(SUPPLIED INFORMATION):

--

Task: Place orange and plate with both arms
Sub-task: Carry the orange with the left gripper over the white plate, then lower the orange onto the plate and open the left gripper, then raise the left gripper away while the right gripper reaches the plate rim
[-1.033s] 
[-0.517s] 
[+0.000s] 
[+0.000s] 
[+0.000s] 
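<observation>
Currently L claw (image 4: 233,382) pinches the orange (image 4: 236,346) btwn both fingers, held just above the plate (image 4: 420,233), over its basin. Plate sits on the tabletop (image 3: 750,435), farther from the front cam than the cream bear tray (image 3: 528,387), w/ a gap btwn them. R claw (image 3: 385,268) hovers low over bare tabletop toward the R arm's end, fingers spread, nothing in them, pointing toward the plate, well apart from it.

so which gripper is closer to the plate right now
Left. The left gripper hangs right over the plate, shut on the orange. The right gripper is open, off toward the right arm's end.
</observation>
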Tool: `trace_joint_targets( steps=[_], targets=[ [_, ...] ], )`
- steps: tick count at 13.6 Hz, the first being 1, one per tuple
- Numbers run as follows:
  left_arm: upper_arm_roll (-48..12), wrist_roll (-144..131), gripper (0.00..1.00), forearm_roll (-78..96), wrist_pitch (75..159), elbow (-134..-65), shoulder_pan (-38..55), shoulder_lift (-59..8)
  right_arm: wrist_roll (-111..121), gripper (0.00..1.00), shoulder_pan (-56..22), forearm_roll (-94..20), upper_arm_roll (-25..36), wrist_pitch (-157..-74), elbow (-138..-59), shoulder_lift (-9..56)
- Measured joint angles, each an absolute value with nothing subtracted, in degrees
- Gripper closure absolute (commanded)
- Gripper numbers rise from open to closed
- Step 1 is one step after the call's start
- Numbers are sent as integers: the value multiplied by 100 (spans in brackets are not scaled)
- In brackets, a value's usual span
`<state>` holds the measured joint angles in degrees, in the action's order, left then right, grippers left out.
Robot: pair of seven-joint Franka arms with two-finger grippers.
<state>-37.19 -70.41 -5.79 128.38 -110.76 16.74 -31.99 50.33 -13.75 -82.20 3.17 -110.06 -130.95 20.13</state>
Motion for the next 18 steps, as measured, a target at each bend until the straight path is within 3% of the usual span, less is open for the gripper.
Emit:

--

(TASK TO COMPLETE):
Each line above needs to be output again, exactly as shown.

(REPLY):
Task: Place orange and plate with both arms
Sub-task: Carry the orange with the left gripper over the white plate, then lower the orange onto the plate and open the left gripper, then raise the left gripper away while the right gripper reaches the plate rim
[-1.033s] 
[-0.517s] 
[+0.000s] 
[+0.000s] 
[+0.000s] 
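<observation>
Currently L claw (image 4: 233,382) pinches the orange (image 4: 236,346) btwn both fingers, held just above the plate (image 4: 420,233), over its basin. Plate sits on the tabletop (image 3: 750,435), farther from the front cam than the cream bear tray (image 3: 528,387), w/ a gap btwn them. R claw (image 3: 385,268) hovers low over bare tabletop toward the R arm's end, fingers spread, nothing in them, pointing toward the plate, well apart from it.

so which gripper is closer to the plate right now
Left. The left gripper hangs right over the plate, shut on the orange. The right gripper is open, off toward the right arm's end.
</observation>
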Tool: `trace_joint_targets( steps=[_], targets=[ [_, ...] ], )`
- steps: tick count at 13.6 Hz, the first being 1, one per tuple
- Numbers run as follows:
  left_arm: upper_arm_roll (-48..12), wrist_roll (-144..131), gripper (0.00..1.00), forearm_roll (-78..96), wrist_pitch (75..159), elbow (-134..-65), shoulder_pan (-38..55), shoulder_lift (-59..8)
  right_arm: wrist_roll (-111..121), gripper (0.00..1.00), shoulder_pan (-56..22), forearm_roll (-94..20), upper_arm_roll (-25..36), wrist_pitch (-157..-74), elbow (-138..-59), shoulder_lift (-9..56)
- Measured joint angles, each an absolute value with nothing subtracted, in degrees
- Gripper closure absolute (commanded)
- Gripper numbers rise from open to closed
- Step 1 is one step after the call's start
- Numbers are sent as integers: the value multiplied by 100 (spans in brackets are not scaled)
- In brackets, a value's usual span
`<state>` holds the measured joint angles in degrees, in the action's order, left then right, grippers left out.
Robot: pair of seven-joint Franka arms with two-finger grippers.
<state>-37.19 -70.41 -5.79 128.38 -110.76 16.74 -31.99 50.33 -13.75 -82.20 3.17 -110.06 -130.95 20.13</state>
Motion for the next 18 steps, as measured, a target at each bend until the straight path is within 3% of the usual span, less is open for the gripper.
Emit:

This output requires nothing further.